I took the joint back and tossed my hair haughtily. “Excuse me? I was on my knees.”

“And I was the one praising God.” He thought for a minute. “Was that two?”

“No. Stuff you told me within the last half hour doesn’t count. You’re still at one.” I took another deep inhale. I didn’t know where he got his stuff from, but it was better and probably far more expensive than anything I could get.

“Dogs.” He said it wistfully. “I love dogs. I wish I could get one, but it wouldn’t be fair.”

“Because you work all the time?” I looked around us at the deserted beach, the expanse of water beyond it, the utter lack of desk anywhere.

He got the point. “I do work a lot, but I also travel. That’s going to be a part of my job forever, since travel is my business. I can either get an animal and haul it all over with me—which isn’t fair to other people who have to be around my dog and might not want to be—or leave it at home while I’m off running around.”

“I think you should get a dog,” I said, fully ignoring all his reasons not to.

“Really?”

I nodded. “I like dogs. I can’t afford one and anyway, my dad isn’t going to let an animal shit in his pristine lawn.”

“That’s the other part,” Matt said with a grimace. “The poop.”

“So, you buy some ridiculously genetically engineered breed that doesn’t poop.” I leaned against him and handed him the joint.

He took another hit. “Weed. That’s three. I fricking love weed.”

“Duh.”

“And a good concert,” he went on. “That’s four. I love going to a good concert. It doesn’t even necessarily have to be a band I’m into. I’ve seen artists I love live and they’ve sucked, and artists I never listen to who were incredible. Like The Black Crowes.”

I didn’t know who that was, but I nodded.
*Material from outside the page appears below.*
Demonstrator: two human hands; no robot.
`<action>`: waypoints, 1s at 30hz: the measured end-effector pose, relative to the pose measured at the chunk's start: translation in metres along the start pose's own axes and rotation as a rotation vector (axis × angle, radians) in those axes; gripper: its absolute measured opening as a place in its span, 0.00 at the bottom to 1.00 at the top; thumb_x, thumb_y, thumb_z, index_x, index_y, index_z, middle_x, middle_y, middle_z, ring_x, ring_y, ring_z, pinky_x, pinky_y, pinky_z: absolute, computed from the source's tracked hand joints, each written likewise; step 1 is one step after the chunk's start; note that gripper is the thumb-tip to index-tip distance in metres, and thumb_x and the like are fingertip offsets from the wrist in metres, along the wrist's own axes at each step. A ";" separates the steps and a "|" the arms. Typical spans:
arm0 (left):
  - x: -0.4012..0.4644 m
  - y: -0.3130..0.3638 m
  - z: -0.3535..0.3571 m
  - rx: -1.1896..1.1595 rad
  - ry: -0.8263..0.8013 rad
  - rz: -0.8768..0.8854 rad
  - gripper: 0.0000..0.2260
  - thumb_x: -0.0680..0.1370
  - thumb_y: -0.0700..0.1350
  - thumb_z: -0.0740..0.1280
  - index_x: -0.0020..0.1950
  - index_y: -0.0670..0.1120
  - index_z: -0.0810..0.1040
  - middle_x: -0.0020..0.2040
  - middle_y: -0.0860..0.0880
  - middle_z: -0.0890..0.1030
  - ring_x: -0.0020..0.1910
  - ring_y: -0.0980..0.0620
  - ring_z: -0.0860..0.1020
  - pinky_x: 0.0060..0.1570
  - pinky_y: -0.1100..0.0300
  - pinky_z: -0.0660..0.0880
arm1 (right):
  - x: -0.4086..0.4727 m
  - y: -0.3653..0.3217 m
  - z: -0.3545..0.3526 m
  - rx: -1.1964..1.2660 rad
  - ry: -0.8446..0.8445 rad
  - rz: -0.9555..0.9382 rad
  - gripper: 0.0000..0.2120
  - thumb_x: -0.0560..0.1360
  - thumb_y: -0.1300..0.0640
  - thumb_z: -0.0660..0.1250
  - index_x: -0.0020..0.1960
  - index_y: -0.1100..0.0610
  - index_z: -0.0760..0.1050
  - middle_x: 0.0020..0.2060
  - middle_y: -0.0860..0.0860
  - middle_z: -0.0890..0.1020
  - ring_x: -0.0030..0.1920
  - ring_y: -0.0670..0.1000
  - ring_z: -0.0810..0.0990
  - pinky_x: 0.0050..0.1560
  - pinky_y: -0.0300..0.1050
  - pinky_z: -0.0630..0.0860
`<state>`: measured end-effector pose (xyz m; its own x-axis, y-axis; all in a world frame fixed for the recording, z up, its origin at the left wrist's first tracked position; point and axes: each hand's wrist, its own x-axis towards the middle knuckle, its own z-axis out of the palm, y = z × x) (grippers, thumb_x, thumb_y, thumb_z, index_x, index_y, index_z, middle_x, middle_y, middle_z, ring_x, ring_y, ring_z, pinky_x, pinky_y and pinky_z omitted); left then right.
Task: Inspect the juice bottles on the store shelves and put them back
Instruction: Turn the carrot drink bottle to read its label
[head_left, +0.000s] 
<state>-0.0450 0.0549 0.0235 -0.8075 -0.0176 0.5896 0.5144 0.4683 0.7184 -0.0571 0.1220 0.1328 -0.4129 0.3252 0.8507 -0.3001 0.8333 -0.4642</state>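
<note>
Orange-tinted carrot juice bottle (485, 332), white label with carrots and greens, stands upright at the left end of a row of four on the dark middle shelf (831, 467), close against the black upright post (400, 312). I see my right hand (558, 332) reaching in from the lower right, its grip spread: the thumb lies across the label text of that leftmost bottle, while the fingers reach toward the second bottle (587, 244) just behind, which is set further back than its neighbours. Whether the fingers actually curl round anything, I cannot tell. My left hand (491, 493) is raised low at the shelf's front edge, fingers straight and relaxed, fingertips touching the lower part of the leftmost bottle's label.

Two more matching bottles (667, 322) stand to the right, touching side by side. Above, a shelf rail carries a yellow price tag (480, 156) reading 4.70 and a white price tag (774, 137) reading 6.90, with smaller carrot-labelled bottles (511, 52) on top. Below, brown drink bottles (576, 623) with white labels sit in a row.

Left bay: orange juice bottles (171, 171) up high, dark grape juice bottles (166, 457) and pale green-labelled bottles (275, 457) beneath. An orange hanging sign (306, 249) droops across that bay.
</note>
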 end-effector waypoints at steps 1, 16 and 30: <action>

“I saw them in…2010, maybe? I only knew one of their songs from the radio, but holy shit, they put on a good show.” He shook his head as if lost in the joy of that memory.

I didn’t point out that I had been in middle school at the time.

“Okay, that’s four,” I said, holding up four fingers. “One more, and you’re off the hook. Although, I have to say, I’m disappointed that you’re way less horrible than I am.”

“You’re not horrible. You’re hilarious,” he corrected me. “And that’s my number five.”

“People being horrible in a funny way is your number five? Or only when I do it?” I joked.

He fell very serious. Too serious. And he reached up to cup my cheek.

My heart stuttered in my chest. His thumb brushed across my bottom lip.

Then, he turned away. “I’ll let you interpret it whichever way makes you happy.”